Young, 61, joined the Sioux City Police Department in April 1980 after attending the University of South Dakota. He was elevated to his current post in spring 2009 after serving 28 years on the Sioux City force, succeeding Joe Frisbie, who retired.

"This is really the only job I've had ... ," Young said. "It’s been a good run. It’s nothing that I would have ever envisioned. All I have ever wanted to do is be a police officer."

Young gives credit for his aspirations to be in law enforcement to his childhood neighborhood.     

"When I was raised in Elk Point (South Dakota), I had the sheriff of Union County live right behind me and then when he retired, the new sheriff lived across the street from me,” Young laughed in his nearly cleared-out office. “So I had a lot of influence from them. And I lived a block from the courthouse and I just realized law enforcement is what I wanted to do."

The job isn't just about catching "bad guys," he said. Sioux City's chief leads a 125-officer and 25-civilian employee department with an annual budget of about $19 million.

During his tenure, Young said he is most proud of how the department has expanded its community policing outreach and how that has positively affected the relationship between citizens and officers. 

“I have enjoyed every minute of this job," he said. "What I am going to miss, is the people, obviously, that I have been working with, not only within the department but in city government and the citizens. I am going to miss a lot of that stuff." 

A difficult part of the job entails managing crises within the agency and making sure his employees have the necessary tools needed to be successful in providing public safety. He added dealing with the day-to-day crime itself also takes a toll. 

“I’ve seen a lot of things. I was a pretty naive kid when I came here.

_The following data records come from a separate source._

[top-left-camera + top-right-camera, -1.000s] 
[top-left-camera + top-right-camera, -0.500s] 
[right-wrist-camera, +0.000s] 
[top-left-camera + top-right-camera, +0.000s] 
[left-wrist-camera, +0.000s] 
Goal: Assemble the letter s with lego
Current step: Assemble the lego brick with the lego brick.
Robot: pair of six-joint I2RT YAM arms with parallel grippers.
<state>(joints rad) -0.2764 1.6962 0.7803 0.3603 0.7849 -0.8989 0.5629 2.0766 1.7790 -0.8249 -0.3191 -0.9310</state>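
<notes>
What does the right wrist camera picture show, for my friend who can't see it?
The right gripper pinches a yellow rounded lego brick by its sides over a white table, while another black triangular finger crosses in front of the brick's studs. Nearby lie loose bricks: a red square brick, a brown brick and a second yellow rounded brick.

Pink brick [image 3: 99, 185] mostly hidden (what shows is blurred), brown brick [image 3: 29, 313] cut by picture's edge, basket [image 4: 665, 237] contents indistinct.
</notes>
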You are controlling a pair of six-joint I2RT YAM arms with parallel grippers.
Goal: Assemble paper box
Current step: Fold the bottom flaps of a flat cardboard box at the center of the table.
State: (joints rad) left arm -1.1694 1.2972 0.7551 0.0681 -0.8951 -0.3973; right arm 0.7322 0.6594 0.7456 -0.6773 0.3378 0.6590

I’ve seen the good (and) bad in people. And it has been eye opening," he said. "But I realize there is a need for law enforcement and good law enforcement. That is really what has kept me here."

A moment he calls the toughest in his career was the crash-landing of Flight 232 on July 18, 1989, at Sioux Gateway Airport. Of the 296 people aboard the United Airlines jumbo jet, 184 survived as a result of the heroic efforts of the cockpit crew and first respondents on the ground.

"I was there and witnessed the whole thing. I was one of the first responding officers there on the runway," he recalled. "... We went out where the wheel actually collapsed and just witnessed the whole thing ... That's ingrained and that's in my mind forever." 

To get through tough times, he advises, stepping back and thinking about the purpose of the job.  

“You got to put things in perspective. Sometimes it is hard not to get emotionally involved in your investigation but for your self-preservation, you got to keep things in perspective and do your job," he said. "You got to, or you will tear yourself up. It’ll eat you from the inside out.“

Young is grateful for the extra help getting through those difficult times.

“I’ve had a great family life even through some trials and tribulations of law enforcement. It’s a tough job and it is tough on the family, so it takes a pretty tough spouse to be there through all of that stuff," he said of his wife LeaAnn. Aug. 16 marked their 37th wedding anniversary. They have two sons who are both getting married in the coming months. 

"I'm still going to be busy, even if I'm not working," said Young, who is also an avid fisherman. 

Mueller was approved by the City Council Monday to succeed Young, who said there will be a seamless transition, since Mueller, who oversees the department's Uniformed Services Bureau, has been fully involved in all of the agencies workings. Mueller, 45, who is believed to be Sioux City's youngest police chief, joined the force in 1996.

“I’ve known Rex Mueller his whole career. Even as a young officer I had the opportunity to see him in action at work and he became a leader," Young said of the Sioux City native. "I began to see his creativity and thinking and I knew that he would be a very good candidate for police chief if he so desired. I am very confident he will do a very good job for the department and this community."